Realized PnL (realized_pnl_usd) is profit from positions that have been closed (bought and sold). It's computed from our own position rollup and is the most reliable measure of actual trading skill because it only counts completed trades.
Net PnL (net_pnl_usd) includes both realized and unrealized gains/losses. It can be higher if a trader is sitting on unrealized profit, but it's also more volatile since open positions can reverse.
Total PnL (total_pnl) in signal payloads currently uses realized PnL. This is the most conservative measure and avoids showing inflated numbers from unrealized gains.
The Trader Score uses realized PnL as the primary profitability signal. Notification payloads include all PnL fields (realized_pnl_usd, net_pnl_usd, total_pnl) so you can choose which to display.
Win Rate shows the percentage of closed positions that were profitable. A wallet showing 65% (13/20) means 13 out of 20 closed positions made money.
Wallets with fewer than 3 closed positions show a dimmed win rate with sample size (e.g., "100% (1/1)") to indicate the number is not yet statistically meaningful. Wallets with zero closed positions show "N/A".
Realized PnL only counts positions that were opened and closed within the data window. A trader who bought a token last month and is still holding it won't show that profit as realized yet.
As the system matures and accumulates more historical data, realized PnL values will grow to reflect each trader's full track record.
MEV/arb bots are filtered by default. These bots close every position perfectly, resulting in exactly zero net PnL. The hide_bots parameter (default: true) removes these wallets from the leaderboard.
You can set hide_bots=false to see the full unfiltered wallet pool. On Base, this typically reveals ~90 additional bot wallets that would otherwise dominate the rankings.
Each wallet has a data_confidence badge reflecting how much evidence backs their stats:
This helps you decide how much weight to put on a wallet's metrics. A 90% win rate on 3 trades is less meaningful than a 65% win rate on 50 trades.
Each notification card shows a quality badge (High/Medium/Low) next to the signal type. This is computed from the traders in the signal:
A signal with 5 proven traders scoring High is more actionable than a 2-trader Low signal. Use these badges to prioritize which signals to surface prominently.
Each blockchain ecosystem has different trading patterns. Solana has lower minimum thresholds because it has a higher volume of smaller trades (meme tokens, pump.fun activity) and fewer closed positions per wallet on average. Base and Ethereum traders tend to have larger positions and more traditional DeFi patterns.

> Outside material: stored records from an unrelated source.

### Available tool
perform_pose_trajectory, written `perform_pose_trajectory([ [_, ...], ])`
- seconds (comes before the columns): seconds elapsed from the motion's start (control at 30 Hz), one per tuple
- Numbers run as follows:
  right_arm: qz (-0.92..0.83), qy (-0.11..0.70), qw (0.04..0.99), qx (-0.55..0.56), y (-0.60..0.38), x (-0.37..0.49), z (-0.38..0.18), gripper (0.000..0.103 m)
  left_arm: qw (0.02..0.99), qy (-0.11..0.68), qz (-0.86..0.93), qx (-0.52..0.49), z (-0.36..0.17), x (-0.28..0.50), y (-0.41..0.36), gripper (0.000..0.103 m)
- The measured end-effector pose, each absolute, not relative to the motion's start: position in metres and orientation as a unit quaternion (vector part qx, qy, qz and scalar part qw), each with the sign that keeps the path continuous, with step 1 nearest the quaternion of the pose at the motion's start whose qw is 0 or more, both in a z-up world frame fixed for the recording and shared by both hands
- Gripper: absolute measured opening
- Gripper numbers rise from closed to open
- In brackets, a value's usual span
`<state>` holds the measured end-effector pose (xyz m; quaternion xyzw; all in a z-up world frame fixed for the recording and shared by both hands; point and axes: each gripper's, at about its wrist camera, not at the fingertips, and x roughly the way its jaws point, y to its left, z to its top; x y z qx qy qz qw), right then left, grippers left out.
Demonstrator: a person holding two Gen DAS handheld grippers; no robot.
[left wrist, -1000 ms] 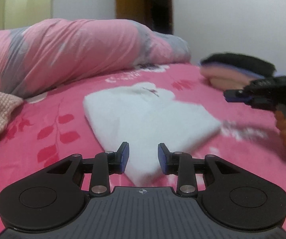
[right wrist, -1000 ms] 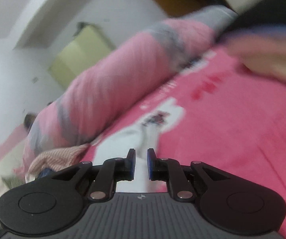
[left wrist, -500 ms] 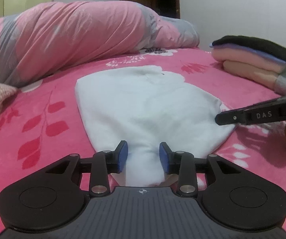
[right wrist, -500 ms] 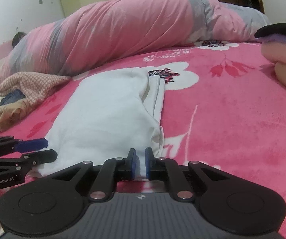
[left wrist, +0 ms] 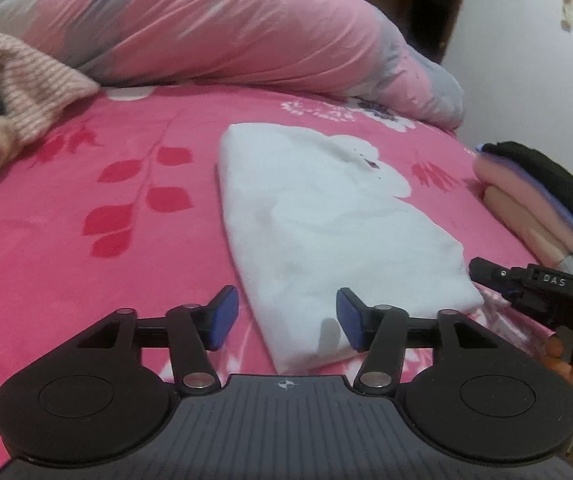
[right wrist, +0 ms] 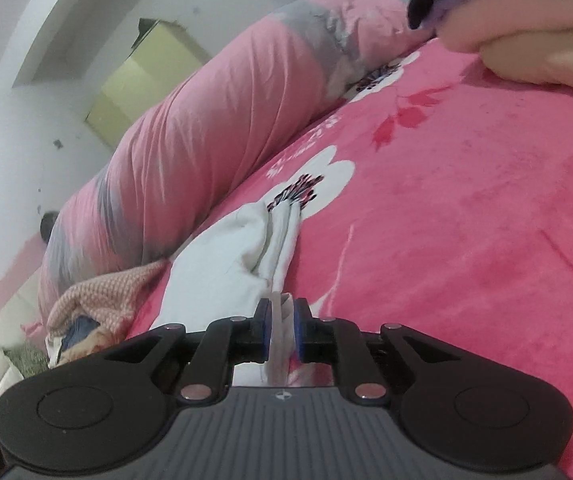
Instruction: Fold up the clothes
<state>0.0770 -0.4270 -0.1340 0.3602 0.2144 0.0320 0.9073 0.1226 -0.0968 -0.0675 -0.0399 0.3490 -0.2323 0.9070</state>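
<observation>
White garment [left wrist: 326, 216] folded flat on the pink bed [left wrist: 86, 272], left gripper [left wrist: 286, 322] fingers wide apart (holding nothing) over its near end, right gripper [right wrist: 283, 334] fingers pinching its corner, folded stack [left wrist: 542, 200] beside

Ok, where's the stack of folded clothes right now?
In the left wrist view, the stack of folded clothes lies at the right edge on the pink bedspread, just right of the white garment.
</observation>
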Motion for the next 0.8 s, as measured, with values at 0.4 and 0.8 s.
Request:
perform_pose_trajectory([
  [0.4, 0.0, 0.203, 0.888, 0.413, -0.443, 0.067, -0.143, 0.036, 0.921, 0.346, -0.172, -0.048, -0.05, 0.088, -0.069, 0.099],
  [0.8, 0.004, 0.195, 0.891, 0.41, -0.44, 0.065, -0.142, 0.062, 0.923, 0.352, -0.145, -0.06, -0.039, 0.072, -0.054, 0.103],
])
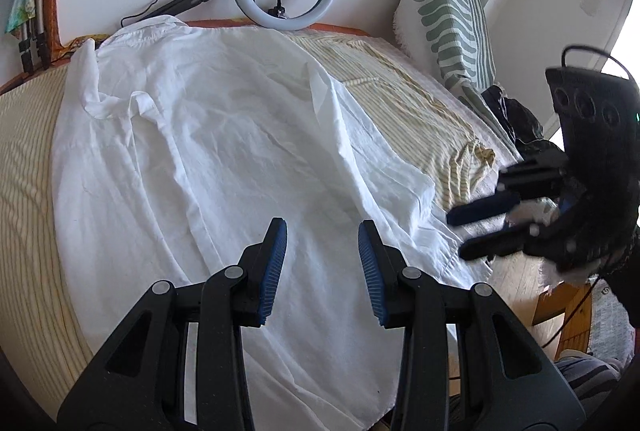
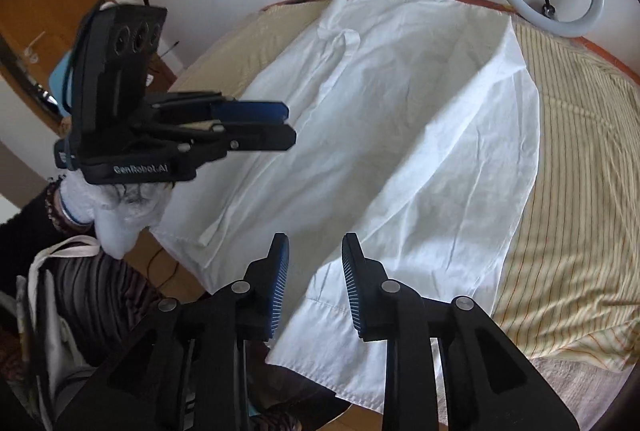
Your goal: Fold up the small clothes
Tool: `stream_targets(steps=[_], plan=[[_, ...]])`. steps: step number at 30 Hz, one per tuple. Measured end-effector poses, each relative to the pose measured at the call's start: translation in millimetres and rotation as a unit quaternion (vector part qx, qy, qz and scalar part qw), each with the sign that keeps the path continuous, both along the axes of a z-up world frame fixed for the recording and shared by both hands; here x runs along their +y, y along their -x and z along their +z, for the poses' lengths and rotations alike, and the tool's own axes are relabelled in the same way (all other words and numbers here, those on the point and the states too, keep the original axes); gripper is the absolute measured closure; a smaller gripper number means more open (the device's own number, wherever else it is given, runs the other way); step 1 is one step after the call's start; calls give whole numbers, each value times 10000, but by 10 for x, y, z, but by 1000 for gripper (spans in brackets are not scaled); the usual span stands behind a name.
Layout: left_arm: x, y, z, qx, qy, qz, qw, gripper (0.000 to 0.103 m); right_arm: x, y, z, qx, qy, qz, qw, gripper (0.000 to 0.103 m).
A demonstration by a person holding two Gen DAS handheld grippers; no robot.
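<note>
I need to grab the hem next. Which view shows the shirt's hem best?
The right wrist view: the shirt has its hem in plain sight, just past the open right gripper. In the left wrist view the open left gripper hides most of the hem.

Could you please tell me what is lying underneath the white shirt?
The white shirt lies spread on a striped bedsheet, which shows on both sides of it. Whatever sits directly beneath the shirt's middle is covered, so I cannot tell.

White shirt point(image 1: 208, 151) spread on striped bed point(image 1: 28, 159).
</note>
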State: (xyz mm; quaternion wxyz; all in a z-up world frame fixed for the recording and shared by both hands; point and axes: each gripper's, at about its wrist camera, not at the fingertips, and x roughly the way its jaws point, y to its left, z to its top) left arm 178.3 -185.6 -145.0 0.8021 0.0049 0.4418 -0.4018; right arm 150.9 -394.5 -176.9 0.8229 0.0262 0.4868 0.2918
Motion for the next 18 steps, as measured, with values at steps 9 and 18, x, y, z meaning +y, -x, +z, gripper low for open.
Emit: stream_targets(steps=[9,18], plan=[[-414,161,-205,696,12,-975,9928,65,-550,-1137,214,-74,426,-1130,9927,69],[-748,88,-480,1035,-115,-1132,9881,65,-464,-2129,-186,390,1135,-1671,9786,65]])
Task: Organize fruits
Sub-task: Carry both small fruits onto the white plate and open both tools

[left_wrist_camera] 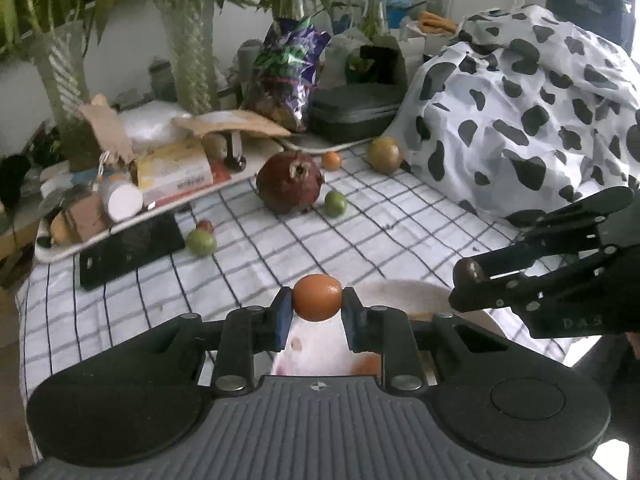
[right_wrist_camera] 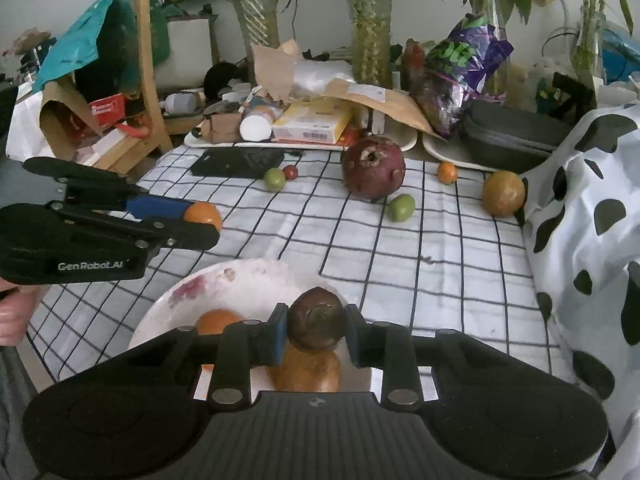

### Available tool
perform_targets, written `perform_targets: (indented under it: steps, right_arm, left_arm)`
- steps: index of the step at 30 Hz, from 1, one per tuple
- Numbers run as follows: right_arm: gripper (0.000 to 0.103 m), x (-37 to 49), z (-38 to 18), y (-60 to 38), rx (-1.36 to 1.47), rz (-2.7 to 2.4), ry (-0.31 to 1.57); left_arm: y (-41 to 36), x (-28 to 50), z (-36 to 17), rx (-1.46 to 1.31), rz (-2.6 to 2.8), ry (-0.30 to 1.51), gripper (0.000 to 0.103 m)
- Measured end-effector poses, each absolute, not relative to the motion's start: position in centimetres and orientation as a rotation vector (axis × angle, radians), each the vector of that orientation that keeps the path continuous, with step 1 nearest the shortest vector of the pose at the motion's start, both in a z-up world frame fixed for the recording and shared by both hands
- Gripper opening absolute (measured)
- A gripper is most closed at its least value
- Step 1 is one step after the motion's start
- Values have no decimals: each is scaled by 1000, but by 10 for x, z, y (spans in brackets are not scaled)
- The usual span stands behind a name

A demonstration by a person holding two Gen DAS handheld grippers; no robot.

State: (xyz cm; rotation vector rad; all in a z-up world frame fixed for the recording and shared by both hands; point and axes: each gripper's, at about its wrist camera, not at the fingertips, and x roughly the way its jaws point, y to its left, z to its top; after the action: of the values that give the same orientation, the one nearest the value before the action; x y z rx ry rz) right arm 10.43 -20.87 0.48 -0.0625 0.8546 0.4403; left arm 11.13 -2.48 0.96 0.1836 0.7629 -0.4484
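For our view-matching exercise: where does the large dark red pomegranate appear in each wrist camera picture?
Left wrist view: pomegranate, upper centre, on the checked cloth.
Right wrist view: pomegranate, upper centre, slightly right.
Shared landmark: the small green fruit just right of it.

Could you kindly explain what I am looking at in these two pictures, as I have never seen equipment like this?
There is no robot here: a person holds hand-operated tongs in each hand, each with a wide-angle camera looking along its two fingers. One picture comes from the left tongs, the other from the right tongs; each also shows the other pair from the side.

The left tongs grip a small orange fruit. The right tongs grip a dark brown fruit above a white flowered plate that already holds orange fruits.

On the checked tablecloth lie a pomegranate, two green fruits, a small red one, a small orange one and a yellowish round one. Behind is clutter and plants.
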Motion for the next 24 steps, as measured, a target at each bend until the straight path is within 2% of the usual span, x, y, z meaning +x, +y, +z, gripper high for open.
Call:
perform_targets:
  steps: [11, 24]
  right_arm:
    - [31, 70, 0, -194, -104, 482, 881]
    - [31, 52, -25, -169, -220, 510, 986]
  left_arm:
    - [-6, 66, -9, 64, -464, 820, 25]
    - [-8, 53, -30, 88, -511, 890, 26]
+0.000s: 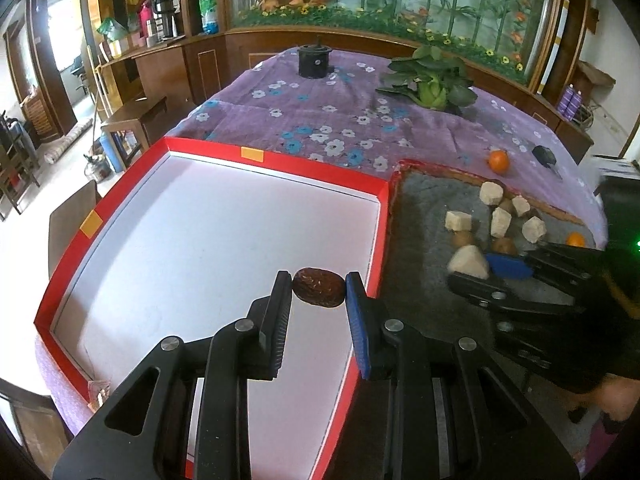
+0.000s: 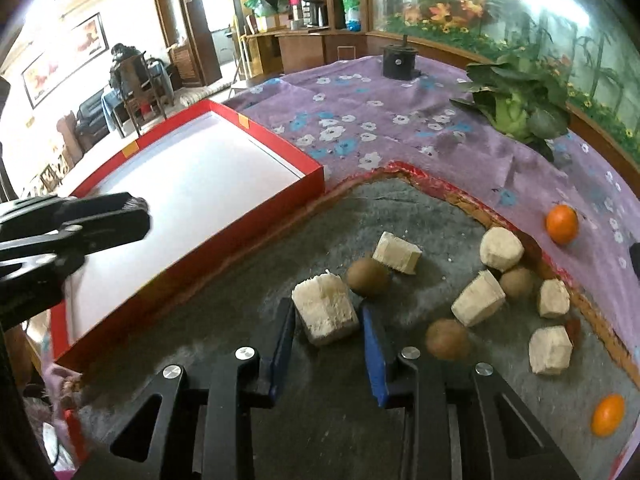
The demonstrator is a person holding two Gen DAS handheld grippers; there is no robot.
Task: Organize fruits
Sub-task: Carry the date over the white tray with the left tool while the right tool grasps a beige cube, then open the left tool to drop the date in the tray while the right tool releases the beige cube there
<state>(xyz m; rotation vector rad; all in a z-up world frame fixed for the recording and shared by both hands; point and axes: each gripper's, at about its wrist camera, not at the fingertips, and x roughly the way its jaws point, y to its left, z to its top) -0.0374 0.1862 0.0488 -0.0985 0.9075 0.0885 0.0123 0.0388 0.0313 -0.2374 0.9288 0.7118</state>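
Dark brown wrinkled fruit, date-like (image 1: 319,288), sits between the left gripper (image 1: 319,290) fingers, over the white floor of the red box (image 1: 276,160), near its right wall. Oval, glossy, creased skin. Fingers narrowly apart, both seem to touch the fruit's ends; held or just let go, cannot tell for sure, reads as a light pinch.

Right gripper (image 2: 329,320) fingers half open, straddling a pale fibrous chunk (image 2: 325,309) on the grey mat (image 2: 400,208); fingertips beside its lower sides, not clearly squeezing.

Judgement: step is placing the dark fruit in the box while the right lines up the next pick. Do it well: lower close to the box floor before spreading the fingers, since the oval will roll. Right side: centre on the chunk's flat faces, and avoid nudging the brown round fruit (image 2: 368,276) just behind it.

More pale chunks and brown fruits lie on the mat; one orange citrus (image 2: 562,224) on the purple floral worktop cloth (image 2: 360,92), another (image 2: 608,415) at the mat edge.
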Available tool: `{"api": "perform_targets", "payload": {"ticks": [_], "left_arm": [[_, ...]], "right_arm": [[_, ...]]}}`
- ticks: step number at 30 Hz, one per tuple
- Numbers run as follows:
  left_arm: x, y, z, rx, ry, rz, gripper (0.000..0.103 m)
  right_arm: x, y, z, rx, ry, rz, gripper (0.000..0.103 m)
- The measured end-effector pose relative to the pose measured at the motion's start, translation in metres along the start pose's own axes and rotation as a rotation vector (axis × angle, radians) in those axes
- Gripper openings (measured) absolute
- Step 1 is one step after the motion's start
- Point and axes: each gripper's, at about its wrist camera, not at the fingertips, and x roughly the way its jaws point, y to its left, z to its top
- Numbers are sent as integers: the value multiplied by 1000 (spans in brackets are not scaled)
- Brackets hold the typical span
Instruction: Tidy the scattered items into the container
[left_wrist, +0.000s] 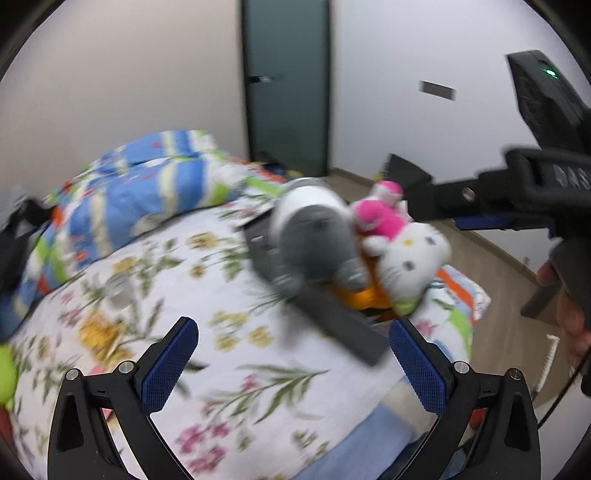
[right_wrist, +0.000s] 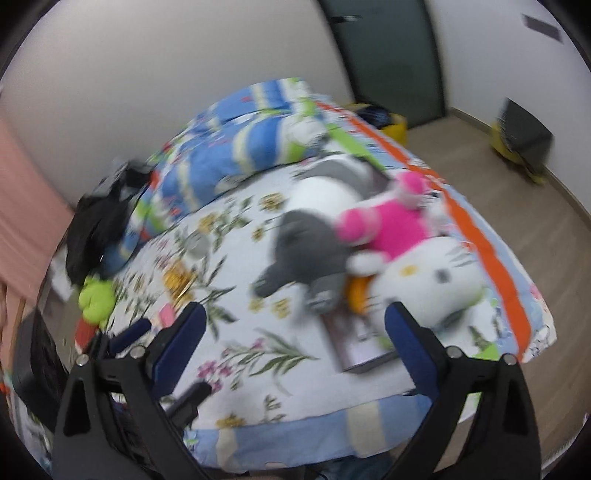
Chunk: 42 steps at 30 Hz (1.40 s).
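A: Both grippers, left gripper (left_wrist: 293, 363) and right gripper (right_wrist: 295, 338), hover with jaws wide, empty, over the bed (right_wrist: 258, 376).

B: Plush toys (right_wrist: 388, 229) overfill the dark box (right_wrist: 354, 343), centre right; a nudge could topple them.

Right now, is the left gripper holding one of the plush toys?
No, the left gripper is open and empty, short of the gray plush toy on the bed.

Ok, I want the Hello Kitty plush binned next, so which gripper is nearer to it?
Right. The right gripper, fingers open, appears to sit close beside the Hello Kitty plush; the left gripper, also open, hangs back over the floral bedsheet.
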Motion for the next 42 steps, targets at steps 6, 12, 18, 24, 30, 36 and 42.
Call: {"api": "perform_targets", "payload": {"ticks": [6, 12, 18, 24, 30, 36, 42], "left_arm": [[-42, 69, -36, -95, -5, 123, 103], [-87, 137, -72, -246, -28, 270, 103], [-122, 189, -105, -343, -47, 392, 103], [-139, 220, -126, -422, -56, 389, 103], [-144, 232, -133, -459, -55, 348, 103], [-148, 232, -131, -467, -51, 422, 103], [-158, 238, -133, -517, -62, 521, 103]], "right_arm": [[19, 90, -22, -200, -2, 38, 103], [43, 167, -46, -315, 12, 96, 103], [62, 230, -70, -365, -6, 141, 103], [72, 271, -87, -379, -9, 191, 103], [73, 284, -95, -365, -12, 220, 103], [64, 285, -98, -372, -42, 230, 103], [45, 280, -95, -368, -88, 245, 103]]}}
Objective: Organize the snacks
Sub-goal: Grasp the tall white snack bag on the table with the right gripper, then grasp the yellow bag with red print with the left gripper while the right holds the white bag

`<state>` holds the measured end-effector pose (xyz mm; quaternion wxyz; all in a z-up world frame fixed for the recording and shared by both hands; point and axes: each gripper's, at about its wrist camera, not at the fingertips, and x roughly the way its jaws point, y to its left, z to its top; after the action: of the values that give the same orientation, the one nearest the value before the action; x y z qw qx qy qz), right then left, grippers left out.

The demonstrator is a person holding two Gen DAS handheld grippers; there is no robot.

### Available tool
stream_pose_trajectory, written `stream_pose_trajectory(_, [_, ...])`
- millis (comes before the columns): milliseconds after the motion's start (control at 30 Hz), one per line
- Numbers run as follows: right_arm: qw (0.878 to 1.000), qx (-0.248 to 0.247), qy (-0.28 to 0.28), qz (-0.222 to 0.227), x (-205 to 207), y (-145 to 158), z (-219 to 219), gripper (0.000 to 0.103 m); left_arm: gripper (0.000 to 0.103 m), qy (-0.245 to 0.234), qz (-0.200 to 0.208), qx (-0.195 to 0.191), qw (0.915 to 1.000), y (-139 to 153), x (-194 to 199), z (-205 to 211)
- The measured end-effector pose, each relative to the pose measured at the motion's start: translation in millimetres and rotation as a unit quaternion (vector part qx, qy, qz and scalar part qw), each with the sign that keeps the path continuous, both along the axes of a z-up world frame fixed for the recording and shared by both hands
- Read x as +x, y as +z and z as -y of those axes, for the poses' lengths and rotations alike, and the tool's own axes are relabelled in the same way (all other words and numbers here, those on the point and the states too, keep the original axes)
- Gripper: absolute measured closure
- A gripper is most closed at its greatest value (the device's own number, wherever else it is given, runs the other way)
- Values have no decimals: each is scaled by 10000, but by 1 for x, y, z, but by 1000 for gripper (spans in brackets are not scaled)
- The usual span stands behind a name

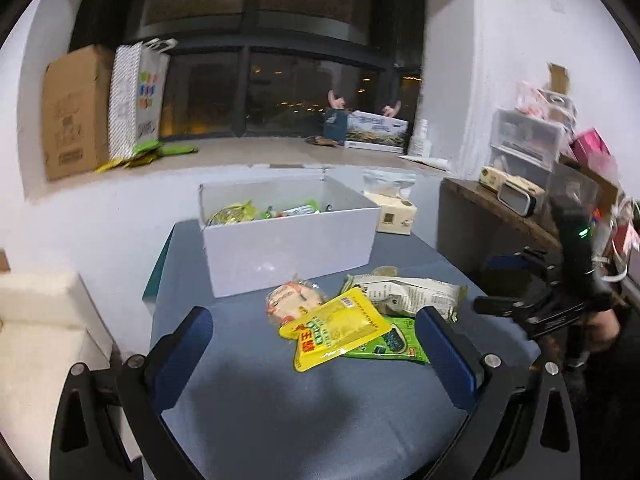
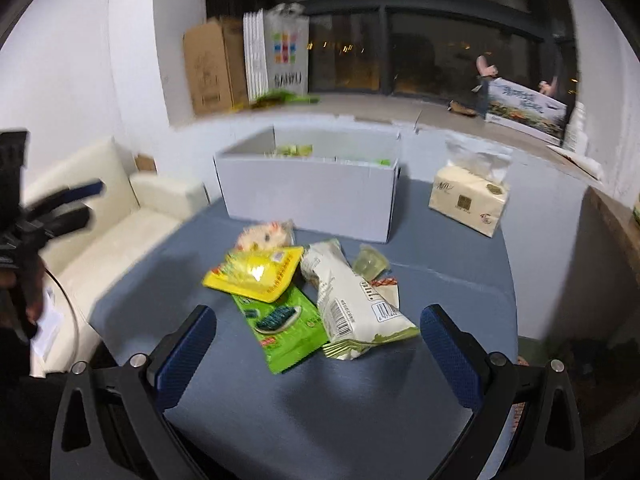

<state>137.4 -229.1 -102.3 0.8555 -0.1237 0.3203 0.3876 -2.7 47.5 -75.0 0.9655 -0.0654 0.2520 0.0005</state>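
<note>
While both grippers hang over the blue-grey table, a small heap of snacks lies in the middle of it, just in front of a white box. On top is a shiny yellow packet with red and green marks; its writing is too small to read. Under it lies a flat green packet with a picture of a dark round cookie. Beside them is a long white packet with green ends and a black barcode. A pink and white packet sits closest to the box, and a little clear cup rests by the white one. More green and yellow snacks are inside the box. The left gripper has its blue fingers wide apart, holding nothing. The right gripper is wide apart too, also holding nothing. A pale tissue pack stands to the right of the box.
</note>
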Motion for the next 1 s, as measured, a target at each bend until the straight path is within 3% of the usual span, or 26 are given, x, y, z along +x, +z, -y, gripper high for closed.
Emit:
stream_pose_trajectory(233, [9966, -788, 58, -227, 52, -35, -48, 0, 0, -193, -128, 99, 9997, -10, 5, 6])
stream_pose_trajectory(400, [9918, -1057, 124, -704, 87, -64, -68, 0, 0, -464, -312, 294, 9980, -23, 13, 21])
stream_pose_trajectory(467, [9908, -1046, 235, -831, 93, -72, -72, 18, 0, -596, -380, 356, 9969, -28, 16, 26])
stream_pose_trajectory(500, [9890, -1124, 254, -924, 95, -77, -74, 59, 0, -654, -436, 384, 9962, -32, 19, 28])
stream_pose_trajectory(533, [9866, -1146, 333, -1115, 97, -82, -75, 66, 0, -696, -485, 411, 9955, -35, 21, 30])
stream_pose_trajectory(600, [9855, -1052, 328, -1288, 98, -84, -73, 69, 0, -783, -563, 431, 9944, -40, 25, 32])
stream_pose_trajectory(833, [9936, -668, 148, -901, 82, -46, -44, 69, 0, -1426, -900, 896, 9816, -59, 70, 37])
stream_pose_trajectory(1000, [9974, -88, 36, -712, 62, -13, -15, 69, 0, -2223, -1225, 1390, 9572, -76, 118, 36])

Polymarket uses a separate ranked wallet pool and leaderboard defaults tuned for prediction markets (e.g., lower min_tokens and min_closed on the public leaderboard API than on DEX chains).
These defaults are tuned per chain to surface the best traders in each ecosystem.
Alpha generates DEX and Polymarket signal types:
convergence_min_wallets setting (default 3).convergence_min_wallets (default 3). Set convergence_min_wallets to 2 if you want the earliest possible P1 alerts.clob_token_id) within the window. Payloads include a market object (question, outcome, slug) and a cta for Polymarket when enrichment data is available.convergence_min_wallets (default 3), or 2 if you lower that setting.Priority levels indicate signal strength and recommended treatment:
Use the Priority Filter in the config panel to only receive signals at or above your desired level.
Signals are generated in near real-time as activity is indexed — DEX swaps on Base, Ethereum, and Solana, and Polymarket fills on Polygon. From the time a qualifying trade is ingested to the signal being available via the API is typically on the order of tens of seconds, depending on stream batching and load.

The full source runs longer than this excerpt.